Do not answer any questions using your pre-trained knowledge, only use the information provided in the context.

TOOLS:
------

You have access to the following tools:

{tools}

To use a tool, please use the following format:

```
Thought: Do I need to use a tool? Yes
Action: the action to take, should be one of [{tool_names}]
Action Input: the input to the action
Observation: the result of the action
```

When you have a response to say to the Human, or if you do not need to use a tool, you MUST use the format:

```
Thought: Do I need to use a tool? No
Final Answer: [your response here]
```

Begin!

Previous conversation history:
{chat_history}

New input: {input}
{agent_scratchpad}
""")

agent = create_react_agent(llm, tools, agent_prompt)
agent_executor = AgentExecutor(
    agent=agent,
    tools=tools,
    verbose=True
    )

chat_agent = RunnableWithMessageHistory(
    agent_executor,
    get_memory,
    input_messages_key="input",
    history_messages_key="chat_history",
)

def generate_response(user_input):
    """
    Create a handler that calls the Conversational agent
    and returns a response to be rendered in the UI
    """

    response = chat_agent.invoke(
        {"input": user_input},
        {"configurable": {"session_id": get_session_id()}},)

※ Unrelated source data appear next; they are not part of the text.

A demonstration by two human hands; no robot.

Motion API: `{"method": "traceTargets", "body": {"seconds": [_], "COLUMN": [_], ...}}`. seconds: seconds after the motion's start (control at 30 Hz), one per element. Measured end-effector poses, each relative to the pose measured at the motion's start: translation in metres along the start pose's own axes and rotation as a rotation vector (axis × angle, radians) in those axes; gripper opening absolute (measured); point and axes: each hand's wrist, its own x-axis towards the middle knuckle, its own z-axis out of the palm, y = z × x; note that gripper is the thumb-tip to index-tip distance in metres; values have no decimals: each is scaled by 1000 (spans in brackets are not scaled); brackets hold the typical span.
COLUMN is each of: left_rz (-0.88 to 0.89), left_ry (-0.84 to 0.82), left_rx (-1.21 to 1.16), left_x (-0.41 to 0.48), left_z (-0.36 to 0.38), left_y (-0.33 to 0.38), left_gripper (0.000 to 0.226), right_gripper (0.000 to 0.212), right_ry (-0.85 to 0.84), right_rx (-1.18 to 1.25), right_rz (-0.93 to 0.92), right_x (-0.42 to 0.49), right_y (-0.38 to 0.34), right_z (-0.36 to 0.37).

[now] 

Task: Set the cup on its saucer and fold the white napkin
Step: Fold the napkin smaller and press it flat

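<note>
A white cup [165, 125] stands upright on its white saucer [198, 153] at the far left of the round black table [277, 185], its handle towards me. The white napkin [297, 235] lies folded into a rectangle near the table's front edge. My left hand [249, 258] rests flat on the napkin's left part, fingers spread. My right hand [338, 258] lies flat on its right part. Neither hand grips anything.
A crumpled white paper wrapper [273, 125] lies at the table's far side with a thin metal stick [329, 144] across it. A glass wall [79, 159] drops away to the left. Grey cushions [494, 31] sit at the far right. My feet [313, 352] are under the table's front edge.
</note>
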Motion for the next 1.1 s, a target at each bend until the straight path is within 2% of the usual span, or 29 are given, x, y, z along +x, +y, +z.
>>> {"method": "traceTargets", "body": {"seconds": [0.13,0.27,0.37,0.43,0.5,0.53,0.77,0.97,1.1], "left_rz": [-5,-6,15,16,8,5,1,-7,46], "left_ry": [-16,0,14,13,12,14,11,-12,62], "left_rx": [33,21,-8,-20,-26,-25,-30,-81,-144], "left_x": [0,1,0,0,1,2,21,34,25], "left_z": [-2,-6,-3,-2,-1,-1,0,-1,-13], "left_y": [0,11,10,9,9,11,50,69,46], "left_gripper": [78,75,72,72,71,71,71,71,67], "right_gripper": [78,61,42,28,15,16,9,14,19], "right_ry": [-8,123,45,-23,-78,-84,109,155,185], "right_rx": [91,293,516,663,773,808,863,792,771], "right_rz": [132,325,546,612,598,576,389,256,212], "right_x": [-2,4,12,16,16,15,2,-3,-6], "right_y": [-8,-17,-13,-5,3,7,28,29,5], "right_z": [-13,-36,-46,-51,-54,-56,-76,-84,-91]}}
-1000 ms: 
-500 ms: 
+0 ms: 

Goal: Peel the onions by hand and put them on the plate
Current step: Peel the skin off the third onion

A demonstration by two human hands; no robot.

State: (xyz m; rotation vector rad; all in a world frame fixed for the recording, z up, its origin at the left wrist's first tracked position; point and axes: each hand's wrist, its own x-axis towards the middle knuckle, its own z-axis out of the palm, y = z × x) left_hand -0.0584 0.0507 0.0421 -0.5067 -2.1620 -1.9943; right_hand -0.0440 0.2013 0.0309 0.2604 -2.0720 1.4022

    return response['output']

Testing the changes

If you now ask the bot a question unrelated to movies, for example, Who is the CEO of Neo4j?, it will refuse to answer.

The Bot refusing to answer non-movie related question.

Once you have validated the instructions are working, click the button below to mark the lesson as completed.

Summary

In this lesson, you defined the agent’s scope by providing a specific prompt when creating the agent.

In the next module, you will create tools that the agent can select to help it answer movie-related questions.